BlockingQueue example:
a background logger thread

A simple use of a BlockingQueue is where we want one or more threads to pass jobs to some "background" or "processing" thread. The processing thread will sit waiting for jobs and execute them one at a time. On a server, for example, we might want to perform "lazy logging":

With a BlockingQueue, the task becomes simple. The logger thread holds a queue instance, and its run() method affectively sits waiting for things to log until it is told to shut down. Then from other threads, we call a method to add an item to the queue. The BlockingQueue implementation will handle thread-safety and the actual notification to the logger thread when an item is added to the queue.

Creating the thread

Our logger will run in its own thread and so our logger class will be an extension of Thread. We won't dwell too much on thread creation in Java, which is covered in a separate section of this web site. However, we will mention that we want our logger to be a singleton: there'll be a maximum of one static instance of it. So the outer shell of the class looks as follows:

public class LoggerThread extends Thread {
  private static final LoggerThread instance = new LoggerThread();

  public static LoggerThread getLogger() {
    return instance;
  private LoggerThread() {

With this pattern, all accesses to the logger thread must be made via the getLogger() method. And the first caller to getLogger() will actually cause the logger thread to be started.

Inside the LoggerThread constructor, we could consider setting options such as the thread name and thread priority though, as discussed in the latter article, thread priority actually means different things on different systems.

Constructing the queue

First, we need to create our queue. There are two flavours of "normal" blocking queue: a LinkedBlockingQueue, which uses a linked list as its internal structure and thus has no fixed capacity, and an ArrayBlockingQueue, which uses a fixed array and thus has a maximum capacity. In this case, we go for a fixed capacity, but that's just an arbitrary design decision. We'll create a queue with space for up to 100 strings:

public class LoggerThread extends Thread {
  private BlockingQueue<String> itemsToLog =
    new ArrayBlockingQueue<String>(100);

In this case, if the queue filled up quicker than the logger thread could process the strings, then further threads trying to add strings to the queue would either hang until the logger caught up, or just drop the surplus strings. Which behaviour is adopted depends on which method we decide to call when adding a string to the queue, and is thus a design decision we have to make.

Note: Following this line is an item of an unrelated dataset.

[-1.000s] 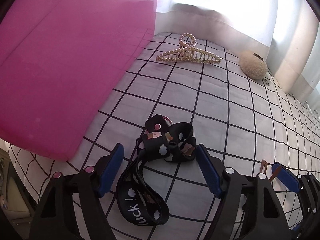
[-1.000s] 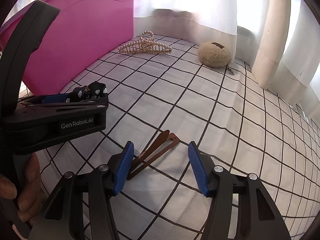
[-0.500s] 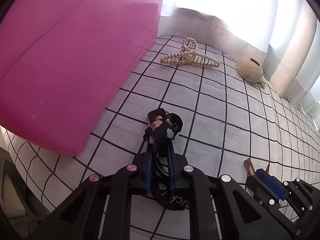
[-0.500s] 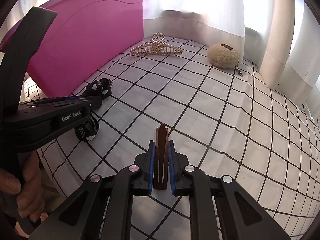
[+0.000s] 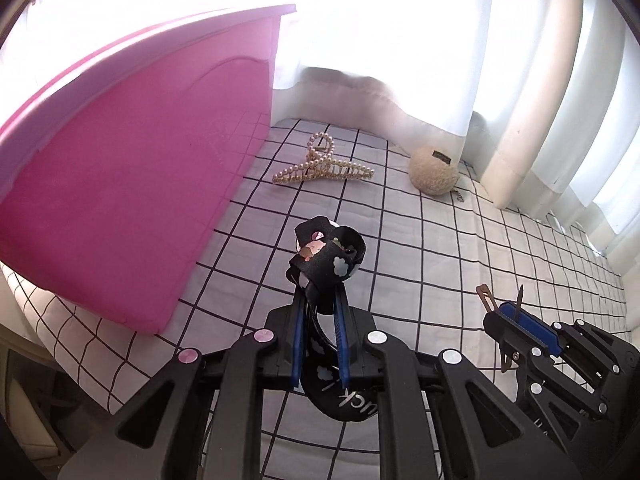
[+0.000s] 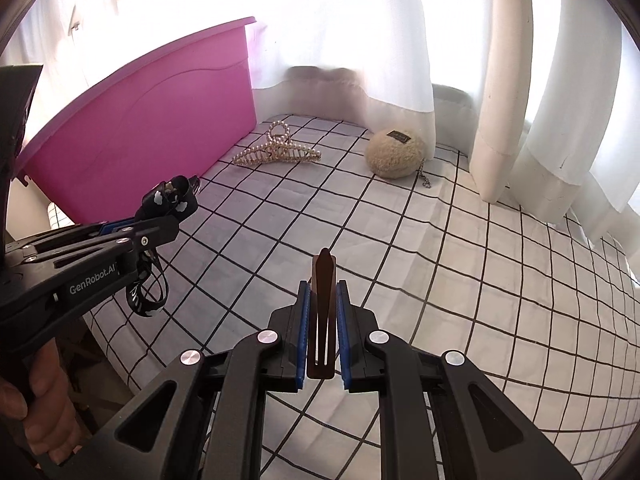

Arguably, ArrayBlockingQueue is also slightly more efficient in terms of object overhead, though that's not such a great concern here: we won't be logging so many things per second!

Notice that the queue, like much of the collections framework, is parametrised: thanks to Java 5 generics, we can declare it as a queue of Strings and from then on avoid ugly casts.

Notice that, like blocking methods in Java in general, the take() method could be interrupted. If that ever happened, we just let the interruption cause the thread's run method to terminate.

Pulling items off the queue

Now we need a run() method with a loop that continually takes the next item off the queue and logs it. We need to solve two main issues:

First, the problem of waiting. Recall that in a non-blocking queue, the possibilities would have been remove() or poll(). But these methods return immediately (either with an item if there's one on the queue, or else a null return value or exception if the queue is empty). To get round this, the BlockingQueue provides a take() method. This method will wait for an item to appear if there is none on the queue. It then returns the item at the head of the queue.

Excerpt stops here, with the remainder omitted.